The Generative AI models – Unveiling the strengths and limitations of ChatGPT and its peers

Kunal Chandawar MD, DM (Clinical Immunology and Rheumatology)
Assistant Professor, Department of Clinical Immunology and Rheumatology, Sanjay Gandhi Postgraduate Institute of Medical Sciences, Lucknow, Uttar Pradesh

Imagine your brain as a sponge that soaks up all the information it comes across right from the time you’re born. Over the years, this sponge gets filled with words, sentences, stories, facts, and more. Now, whenever you’re asked a question, your brain goes through this vast store of information, picks up the relevant bits, and gives you an answer. 

Large Language Models (LLMs), like ChatGPT from OpenAI, Bard from Google, and Claude from Anthropic are a bit like that sponge. Instead of soaking up experiences, these models “learn” from vast amounts of text data on the internet. They read books, articles, websites, and every piece of text they can get their digital hands on. Once trained, they can generate human-like text based on the patterns they’ve observed. LLMs function on the foundation of neural networks, mirroring, in some ways, the complexities of the human brain. These networks process and remember patterns from the data they’re given. When you ask an LLM a question, it doesn’t “think” like we do. Instead, it predicts the most likely response based on the patterns it has seen during its training.

What is the role of Large Language Models (LLMs) like ChatGPT in healthcare?

New chatbots like ChatGPT have the potential to transform healthcare. They can help medical students grasp tough concepts. Doctors stay up-to-date on research and handle paperwork.

Chatbots explain hard topics clearly. Some can even answer patient questions or schedule appointments. They summarise lengthy articles so professionals can learn efficiently. Many check work for spelling and grammar mistakes, can even analyse healthcare data and generate content from text to Images.

What are the inherent limitations of LLMs, including ChatGPT?

LLMs, despite their vast knowledge, exhibit surface comprehension and lack deep understanding. They may perpetuate biases; Any LLM is as good as its database and a biased database would give biased results, posing risks in medical applications. There’s also a lack of transparency and they might provide plausible but incorrect answers (Hallucination). Over-reliance on algorithms can erode the intuitive aspect of patient care honed through years of clinical practice.

How can the integration of LLMs be improved in healthcare?

Clinicians must view LLMs as tools, not replacements, preserving the human element in clinical judgment and patient care. Developers should ensure unbiased, comprehensive, and up-to-date training data for LLMs in healthcare, with regular audits, algorithm transparency, and open feedback channels.

What major LLMs are currently available, and what are their unique features and limitations?

Several LLMs, including GPT-4 (OpenAI), Claude 2 (Anthropic), Llama-2 (Meta), and BARD (Google), are discussed. Each has unique features such as speed, reasoning improvement, open-source nature, and integration with Google Cloud. They also have limitations like token limits, cost considerations, and access restrictions.

What cautionary measures are essential as LLMs integrate into healthcare?

It is crucial to tread with discernment as LLMs integrate into healthcare. Clinicians should remember that LLMs are tools, not substitutes, and developers must ensure unbiased training data and transparency in algorithms. The foundational tenets of medicine, including empathy and ethical considerations, should not be overshadowed by technological brilliance.

How do token limits impact the functionality of LLMs?

Token limits affect how much context or information an LLM can handle at one time. Models like GPT-4 have up to 20,000 tokens, influencing their ability to provide accurate and coherent responses. The token limit is a crucial factor in understanding the scope and performance of LLMs.

What are the advantages and disadvantages of major LLMs such as GPT-4, Claude 2, and BARD?
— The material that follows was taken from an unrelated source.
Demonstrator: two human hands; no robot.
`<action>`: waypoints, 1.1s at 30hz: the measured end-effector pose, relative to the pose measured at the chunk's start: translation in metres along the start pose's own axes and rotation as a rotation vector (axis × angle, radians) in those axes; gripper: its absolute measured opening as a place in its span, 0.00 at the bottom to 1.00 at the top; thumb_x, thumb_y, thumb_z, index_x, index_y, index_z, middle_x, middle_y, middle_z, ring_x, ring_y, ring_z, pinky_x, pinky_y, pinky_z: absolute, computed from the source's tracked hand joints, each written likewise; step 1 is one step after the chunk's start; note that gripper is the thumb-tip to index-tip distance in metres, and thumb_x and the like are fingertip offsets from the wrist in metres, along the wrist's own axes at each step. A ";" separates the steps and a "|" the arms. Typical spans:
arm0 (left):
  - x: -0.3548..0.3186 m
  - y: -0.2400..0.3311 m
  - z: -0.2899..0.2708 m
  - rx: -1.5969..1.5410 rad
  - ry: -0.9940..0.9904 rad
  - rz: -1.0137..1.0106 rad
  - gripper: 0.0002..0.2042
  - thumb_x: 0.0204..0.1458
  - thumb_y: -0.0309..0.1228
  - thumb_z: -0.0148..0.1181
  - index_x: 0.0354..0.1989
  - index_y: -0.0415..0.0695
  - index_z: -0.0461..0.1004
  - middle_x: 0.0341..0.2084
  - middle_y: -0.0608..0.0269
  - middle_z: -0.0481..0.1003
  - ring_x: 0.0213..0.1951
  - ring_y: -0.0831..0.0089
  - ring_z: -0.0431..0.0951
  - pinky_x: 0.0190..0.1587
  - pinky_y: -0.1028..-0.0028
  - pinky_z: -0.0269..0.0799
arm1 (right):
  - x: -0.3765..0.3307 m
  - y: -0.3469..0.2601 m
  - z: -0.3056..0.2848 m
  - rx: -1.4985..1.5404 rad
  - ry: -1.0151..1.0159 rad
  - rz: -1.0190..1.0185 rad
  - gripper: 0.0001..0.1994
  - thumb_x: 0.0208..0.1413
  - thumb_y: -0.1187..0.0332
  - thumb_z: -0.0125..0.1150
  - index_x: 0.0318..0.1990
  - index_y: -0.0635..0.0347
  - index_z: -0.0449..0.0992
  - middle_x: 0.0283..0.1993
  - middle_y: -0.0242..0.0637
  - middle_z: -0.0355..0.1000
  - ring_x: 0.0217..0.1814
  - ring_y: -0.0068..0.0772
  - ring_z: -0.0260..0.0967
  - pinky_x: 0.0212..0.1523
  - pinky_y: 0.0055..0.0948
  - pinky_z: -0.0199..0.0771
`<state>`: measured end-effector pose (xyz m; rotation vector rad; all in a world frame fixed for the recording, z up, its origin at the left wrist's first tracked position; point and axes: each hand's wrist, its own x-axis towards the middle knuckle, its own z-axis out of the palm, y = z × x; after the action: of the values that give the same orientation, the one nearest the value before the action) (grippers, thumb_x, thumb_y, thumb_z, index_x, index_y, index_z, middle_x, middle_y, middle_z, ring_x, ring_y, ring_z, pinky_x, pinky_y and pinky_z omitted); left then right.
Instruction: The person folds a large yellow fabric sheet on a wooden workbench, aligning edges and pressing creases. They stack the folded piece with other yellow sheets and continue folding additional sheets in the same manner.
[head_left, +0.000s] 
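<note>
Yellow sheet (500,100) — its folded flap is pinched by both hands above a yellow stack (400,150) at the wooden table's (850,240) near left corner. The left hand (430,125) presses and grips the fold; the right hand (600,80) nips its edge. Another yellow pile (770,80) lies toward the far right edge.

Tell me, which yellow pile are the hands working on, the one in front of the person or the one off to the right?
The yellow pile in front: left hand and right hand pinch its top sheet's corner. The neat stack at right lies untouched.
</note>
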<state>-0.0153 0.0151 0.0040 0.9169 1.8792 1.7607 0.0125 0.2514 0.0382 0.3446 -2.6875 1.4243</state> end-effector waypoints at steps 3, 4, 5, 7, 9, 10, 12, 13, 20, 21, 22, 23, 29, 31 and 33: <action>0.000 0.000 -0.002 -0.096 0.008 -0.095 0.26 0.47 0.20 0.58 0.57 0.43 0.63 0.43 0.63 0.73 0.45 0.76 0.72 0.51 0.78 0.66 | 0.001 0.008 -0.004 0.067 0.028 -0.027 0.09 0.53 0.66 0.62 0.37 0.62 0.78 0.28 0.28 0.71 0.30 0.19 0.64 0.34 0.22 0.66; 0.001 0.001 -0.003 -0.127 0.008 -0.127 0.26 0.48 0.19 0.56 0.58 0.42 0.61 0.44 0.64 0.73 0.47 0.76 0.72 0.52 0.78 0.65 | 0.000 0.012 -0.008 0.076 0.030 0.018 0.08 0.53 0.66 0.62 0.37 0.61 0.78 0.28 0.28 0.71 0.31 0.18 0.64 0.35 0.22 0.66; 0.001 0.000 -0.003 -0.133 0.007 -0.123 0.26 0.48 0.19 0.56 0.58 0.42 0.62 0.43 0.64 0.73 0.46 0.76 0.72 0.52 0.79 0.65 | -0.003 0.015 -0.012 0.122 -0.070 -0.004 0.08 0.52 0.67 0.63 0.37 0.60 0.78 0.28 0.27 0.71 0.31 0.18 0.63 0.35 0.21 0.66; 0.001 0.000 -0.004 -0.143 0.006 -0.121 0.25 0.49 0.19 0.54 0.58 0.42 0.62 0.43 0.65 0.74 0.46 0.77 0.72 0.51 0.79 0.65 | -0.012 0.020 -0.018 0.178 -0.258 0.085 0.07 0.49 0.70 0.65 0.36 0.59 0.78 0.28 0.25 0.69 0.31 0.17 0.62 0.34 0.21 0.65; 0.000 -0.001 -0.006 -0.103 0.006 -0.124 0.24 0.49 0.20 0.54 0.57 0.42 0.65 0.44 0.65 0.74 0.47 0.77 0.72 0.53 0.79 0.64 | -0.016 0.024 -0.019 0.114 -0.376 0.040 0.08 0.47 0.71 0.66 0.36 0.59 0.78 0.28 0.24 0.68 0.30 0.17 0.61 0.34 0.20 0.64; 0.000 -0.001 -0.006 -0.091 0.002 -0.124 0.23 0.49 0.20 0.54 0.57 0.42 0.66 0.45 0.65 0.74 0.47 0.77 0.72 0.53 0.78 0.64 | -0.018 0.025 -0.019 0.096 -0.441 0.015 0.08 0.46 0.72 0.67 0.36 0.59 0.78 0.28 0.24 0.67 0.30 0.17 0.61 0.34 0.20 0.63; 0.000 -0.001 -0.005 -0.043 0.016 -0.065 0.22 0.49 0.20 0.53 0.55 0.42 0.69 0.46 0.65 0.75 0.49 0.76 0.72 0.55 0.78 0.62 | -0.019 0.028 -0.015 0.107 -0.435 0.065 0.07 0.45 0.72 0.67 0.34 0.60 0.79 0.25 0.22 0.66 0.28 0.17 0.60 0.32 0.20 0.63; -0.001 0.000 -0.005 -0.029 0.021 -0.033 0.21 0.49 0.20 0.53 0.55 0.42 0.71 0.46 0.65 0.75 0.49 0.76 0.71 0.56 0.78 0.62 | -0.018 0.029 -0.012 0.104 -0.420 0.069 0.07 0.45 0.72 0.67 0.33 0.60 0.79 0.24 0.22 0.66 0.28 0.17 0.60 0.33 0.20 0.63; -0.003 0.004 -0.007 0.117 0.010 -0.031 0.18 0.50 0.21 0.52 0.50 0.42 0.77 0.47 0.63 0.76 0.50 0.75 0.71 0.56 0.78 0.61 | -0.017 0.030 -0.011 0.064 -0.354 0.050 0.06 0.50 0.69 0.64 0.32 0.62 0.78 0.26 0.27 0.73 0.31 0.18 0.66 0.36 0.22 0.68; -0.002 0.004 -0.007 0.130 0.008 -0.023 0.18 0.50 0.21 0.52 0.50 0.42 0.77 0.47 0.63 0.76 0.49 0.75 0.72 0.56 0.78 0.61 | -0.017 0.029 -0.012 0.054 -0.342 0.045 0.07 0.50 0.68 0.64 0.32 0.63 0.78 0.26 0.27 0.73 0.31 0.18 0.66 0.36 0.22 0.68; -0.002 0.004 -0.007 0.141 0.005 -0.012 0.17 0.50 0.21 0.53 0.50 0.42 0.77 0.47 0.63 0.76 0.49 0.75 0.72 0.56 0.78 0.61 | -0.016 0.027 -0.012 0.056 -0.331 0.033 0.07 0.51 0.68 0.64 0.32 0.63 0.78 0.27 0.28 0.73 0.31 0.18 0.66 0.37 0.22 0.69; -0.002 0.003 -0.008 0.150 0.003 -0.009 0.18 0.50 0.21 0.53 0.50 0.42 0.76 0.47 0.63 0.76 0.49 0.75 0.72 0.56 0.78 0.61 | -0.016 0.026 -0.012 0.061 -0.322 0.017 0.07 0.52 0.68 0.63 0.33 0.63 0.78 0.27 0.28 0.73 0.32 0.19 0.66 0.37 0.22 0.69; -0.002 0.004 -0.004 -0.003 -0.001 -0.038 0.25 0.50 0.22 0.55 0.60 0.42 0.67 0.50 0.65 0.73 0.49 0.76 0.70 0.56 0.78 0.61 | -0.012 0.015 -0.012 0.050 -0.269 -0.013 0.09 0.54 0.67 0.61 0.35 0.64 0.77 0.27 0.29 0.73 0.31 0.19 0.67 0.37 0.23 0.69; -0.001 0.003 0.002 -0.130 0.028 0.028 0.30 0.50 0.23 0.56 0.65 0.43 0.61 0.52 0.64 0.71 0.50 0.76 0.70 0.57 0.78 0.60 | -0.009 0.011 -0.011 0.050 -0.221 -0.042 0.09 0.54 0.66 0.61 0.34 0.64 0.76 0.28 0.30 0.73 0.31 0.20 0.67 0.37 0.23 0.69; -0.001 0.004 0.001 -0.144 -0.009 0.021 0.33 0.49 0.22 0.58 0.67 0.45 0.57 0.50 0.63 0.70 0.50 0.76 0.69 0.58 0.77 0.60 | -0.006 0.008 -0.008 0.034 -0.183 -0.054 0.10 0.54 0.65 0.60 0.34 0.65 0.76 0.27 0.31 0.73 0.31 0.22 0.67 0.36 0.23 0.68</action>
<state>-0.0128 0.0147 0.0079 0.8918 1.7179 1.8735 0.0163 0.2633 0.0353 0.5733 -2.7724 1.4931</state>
ChatGPT seems incredibly knowledgeable thanks to access to Bing’s updated data. Claude aims to give ethical, harmless answers. BARD leverages Google’s vast info. Grok goes for fun, casual dialogue. The more we use them, the smarter they get. Over time, the bots better understand our questions and improve their replies. What are the upsides? They keep getting better, cost less than human help, and have vast knowledge on almost everything. What are the downsides? Sometimes they make up bogus facts. They can have serious limitations we don’t fully grasp yet. And you may not have access depending on location or language.

Further Reading

  1. Lee P, Bubeck S, Petro J. Benefits, Limits, and Risks of GPT-4 as an AI Chatbot for Medicine. N Engl J Med. 2023;388(13):1233-1239.
  2. Shah NH, Entwistle D, Pfeffer MA. Creation and Adoption of Large Language Models in Medicine. JAMA. 2023;330(9):866-869.
  3. Cutler DM. What Artificial Intelligence Means for Health Care. JAMA Health Forum. 2023;4(7):e232652.
  4. Egli A. ChatGPT, GPT-4, and Other Large Language Models: The Next Revolution for Clinical Microbiology? Clin Infect Dis. 2023;77(9):1322-1328.